Monday, August 15, 2011

Some information clarification concerning new changes to the program...

Hello all,

Well I've been doing some research and asking a lot of questions hoping to find a way to incorporate new changes to the program.  These changes cover inserting transportation tiles, transfering data back and forth from Basic to assembly, tracking movement from assembly within Basic, and being able to save data from the assembly program while in BASIC.

I've been conversing with Beth and the next few blog will show what has transpired through email between Beth and myself.

Enjoy...
____________________________________________________________________

Hi Beth,

I wanted to give you a update on what I've been doing and how the program works so far.
A short time ago I told you that I figured out the movement part for the game and it was a lot faster than before. Here is the YouTube link to the video I made for the second movement test.  It’s pretty cool!!!!!


As you can see it is faster than before but I know I can make it faster if I can only figure out the memory shift part of the code. I have an idea but I need to really sit and think about it to get it right.

The assembly code for this video works as follows:
1.  I have a subroutine that initializes the graphics on the screen and clears it to black, leaving the four text lines on the bottom.
2. The next subroutine initializes all the variables and the row and column values for where I want the upper left corner of the screen to start.
3. I setup data string names for the tile reference values that correspond to each map line, such as, MAP1, MAP2, etc...  These hold the tile values such as 3 for trees, 4 for plains, 9 for mountains, etc..  These are all set in a serial fashion with one tile reference after the other.  Since the map is 180 tiles wide I had to setup each tiles value one after the other till I had all 180 tiles referenced in each data MAP line.
4. Now I run a subroutine that reads down to the row value, which I start at MAP7, and then it read to a column value, which is a 10. This gets me the starting upper left corner tile reference point.
5.  Now I run a subroutine that loops the first 20 tile values in the data string and places them in a MAPSTORE array.  It then drops down to the next MAP data string and reads the next 20 tiles values and adds them to the array.  When all 200 tiles are in the array I run the next subroutine to add the center character tile, which I do by replacing the 105 tile with the shape reference of the troll.
6.  Next, I loop through each tile from 0 to 199 and setup the shape data for that individual tile.
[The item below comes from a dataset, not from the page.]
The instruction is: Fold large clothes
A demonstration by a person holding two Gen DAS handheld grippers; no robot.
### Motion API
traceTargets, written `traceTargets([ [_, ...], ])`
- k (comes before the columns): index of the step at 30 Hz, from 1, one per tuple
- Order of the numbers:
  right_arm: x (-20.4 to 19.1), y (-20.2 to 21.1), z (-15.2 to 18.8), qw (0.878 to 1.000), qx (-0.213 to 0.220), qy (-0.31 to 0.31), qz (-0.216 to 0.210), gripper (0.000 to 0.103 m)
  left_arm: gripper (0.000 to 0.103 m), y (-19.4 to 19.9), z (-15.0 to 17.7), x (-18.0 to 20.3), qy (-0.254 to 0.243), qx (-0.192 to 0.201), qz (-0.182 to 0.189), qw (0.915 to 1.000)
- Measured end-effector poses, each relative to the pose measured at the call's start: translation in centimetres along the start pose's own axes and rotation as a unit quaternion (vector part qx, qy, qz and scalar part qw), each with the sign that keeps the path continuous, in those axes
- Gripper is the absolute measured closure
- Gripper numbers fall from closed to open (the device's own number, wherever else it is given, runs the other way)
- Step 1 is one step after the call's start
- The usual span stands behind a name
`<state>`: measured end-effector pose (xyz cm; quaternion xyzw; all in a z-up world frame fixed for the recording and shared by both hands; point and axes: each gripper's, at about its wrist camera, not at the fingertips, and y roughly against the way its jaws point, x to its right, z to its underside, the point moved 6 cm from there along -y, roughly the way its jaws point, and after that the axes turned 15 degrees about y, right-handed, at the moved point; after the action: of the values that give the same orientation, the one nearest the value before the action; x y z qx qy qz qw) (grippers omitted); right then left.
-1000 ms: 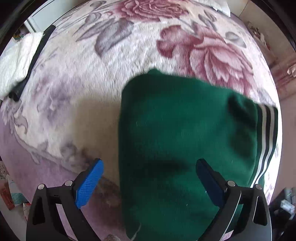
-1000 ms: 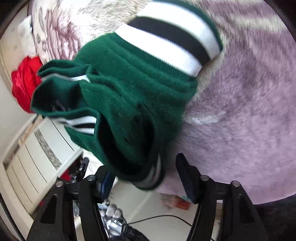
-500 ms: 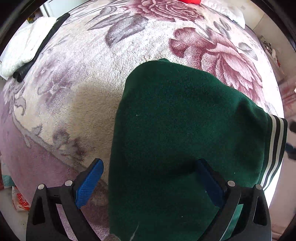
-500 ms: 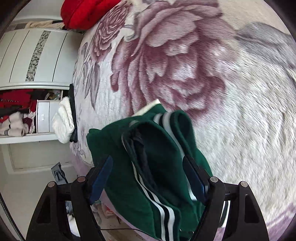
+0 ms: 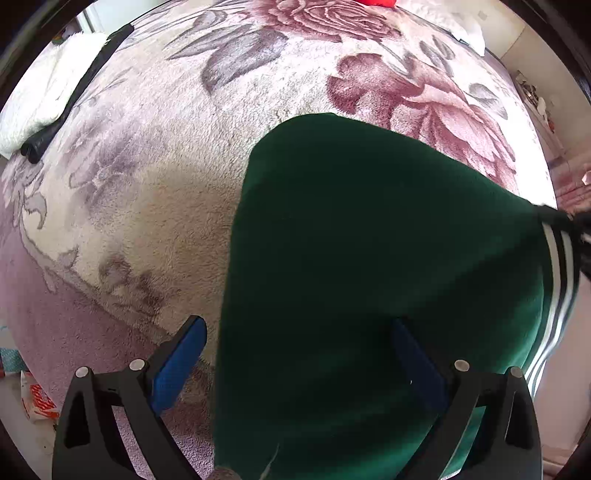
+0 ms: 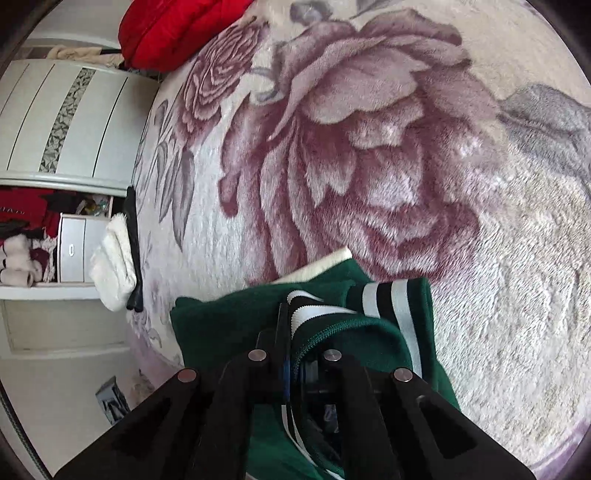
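Only the right wrist view shows the zipper edge and striped trim of the one dark green fleece jacket [image 6: 229, 325], lying on the plush rose-patterned blanket [image 6: 369, 147]; the left view shows its plain folded back [image 5: 369, 258]. The right gripper [image 6: 291, 354] is pinched together on the jacket's trim. The left gripper [image 5: 295, 354] hovers over the jacket, fingers spread wide.

Plush floral blanket [image 5: 192, 155] covers the bed, pink roses with grey leaves. White fluffy item [image 5: 40, 96] with a black strip [image 5: 74, 92] alongside it, upper left of the left view. Red bundle [image 6: 170, 29] at top left of the right view; white wardrobe [image 6: 62, 122] and cluttered shelf [image 6: 33, 236] below it.
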<state>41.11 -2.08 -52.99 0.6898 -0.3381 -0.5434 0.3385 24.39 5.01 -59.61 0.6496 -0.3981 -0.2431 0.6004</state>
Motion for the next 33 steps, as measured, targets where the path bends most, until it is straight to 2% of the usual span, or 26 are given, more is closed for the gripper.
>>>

So I create two 160 byte arrays called TEMP and TEMP1.  These two arrays hold the data for the 10 tiles that go from top to bottom, starting on the left side of the screen.  They are 160 byte because they represent each graphic line from the top of the screen to the bottom of the screen.  This leave the lower portion of the screen for the 4 text lines.  Also I use two temp arrays because this lets me draw both A and B bytes of the tiles at one time instead of just the 1 byte at a time.
7.  Now I draw the first 10 tiles on the screen and when they are complete I read the next 10 tiles into the TEMP arrays and draw them next.  I loop this for the 20 tiles across the screen.
8.  Once all the tiles are drawn I have four subroutines that are used for the movement of UP, DOWN, LEFT, and RIGHT.  These are called from a basic program using their memory location with a CALL statement.
9. The movement is just incrementing or decrementing the ROW or COLUMN value and running through the initial subroutines for the read and setup parts.  I know I have it redrawing all 200 tiles again from scratch but I haven’t figured out how to do the 90% yet, which I know will be faster.  Within these subroutines I also do a comparison check for the mountain tiles and the ocean tiles to make sure I can’t walk through them!
This is a very quick and dirty write up of the process and I probably could code the game cleaner but I know you get the idea.  If you have any input as to the process I’m using and can think of anything that would make it faster or cleaner.
If was funny, because I had just figured out how to move around the screen after a LOT of trial and error programming and boy was I on cloud nine! You cannot believe how frustrating it is to change your program, wait 10 minutes to compile it, and then make changes to the basic program to call the correct memory location for the movement keys, and BAM… the program shows scattered tiles all over the screen! As you can imagine this is a very slow and grueling process!   Once I thought I was ready to start entering in all the data lines for the world map, I realized this was going to take up a lot of space!  I had to use a single byte for each tile reference, which as you said is a huge waste of space!!!  So due to this process I was having to enter line after line of data strings each map line starting with all ocean tiles on the top of the screen and going down map line by map line 20 data bytes per data string.  The entire map is made up of 4 main maps that are side by side and 180 tiles wide give or take a few ocean tiles.  Still on my programming HIGH from finally figuring out to movement process, I only got down to about the 24th MAP data line and it gives me a memory space error.  CRAP!  I can’t believe my eyes!  I’m thinking to myself, “yeah, I figured it out and now all I have to do is enter all the map data and test is out!”  WRONG!  I was still 60 lines away from just getting the entire map data entered!
So that brings me to the point I’m at right now which is reprogramming a big part of my code to be able to now read compressed data strings!  I think I understand how to do it and I’ve been testing some new code.  I know I need to use the ASL and RLS functions.  I also read that you can do each 4 times to get the 4 bit shift!
I want to thank you again for your wisdom and advice!  I like how you give me just the right information to get me going in the right direction yet you don’t just give me the code.  This works out great because your email updated are like puzzles that I need to figure out and I am learning more about programming assembly when I have to sit down and really think about what the program is doing and what I need to do to get it to work correctly.
God bless you!  You are an incredible help and I just hope you stick it out with me because I am going to have more questions as I overcome each breakthrough and move on to the next section of the game.
I will let you know when I figure out the new code to read the compressed data strings.  I’m close, very close and the amazing part is I think I really understand how to program in assembly language.  I’m able to code right on the screen and see in my head what the program should do once it is assembled.   Sometimes it does wacky things but more and more it does exactly what I thought it would do!  This is awesome!
Thanks again,
Joe
+++++++++++++++++++++++++++++++++++++++

Joe,

Nice video! It’s pretty cool to see the game running like that, brings back memories for me! J

And I’m glad I’ve been able to point you in the right directions to figure things out. It’s super-satisfying to crack your head against something, finally have the lightbulb go off and then see the results of your understanding, isn’t it? There are things I love about programming!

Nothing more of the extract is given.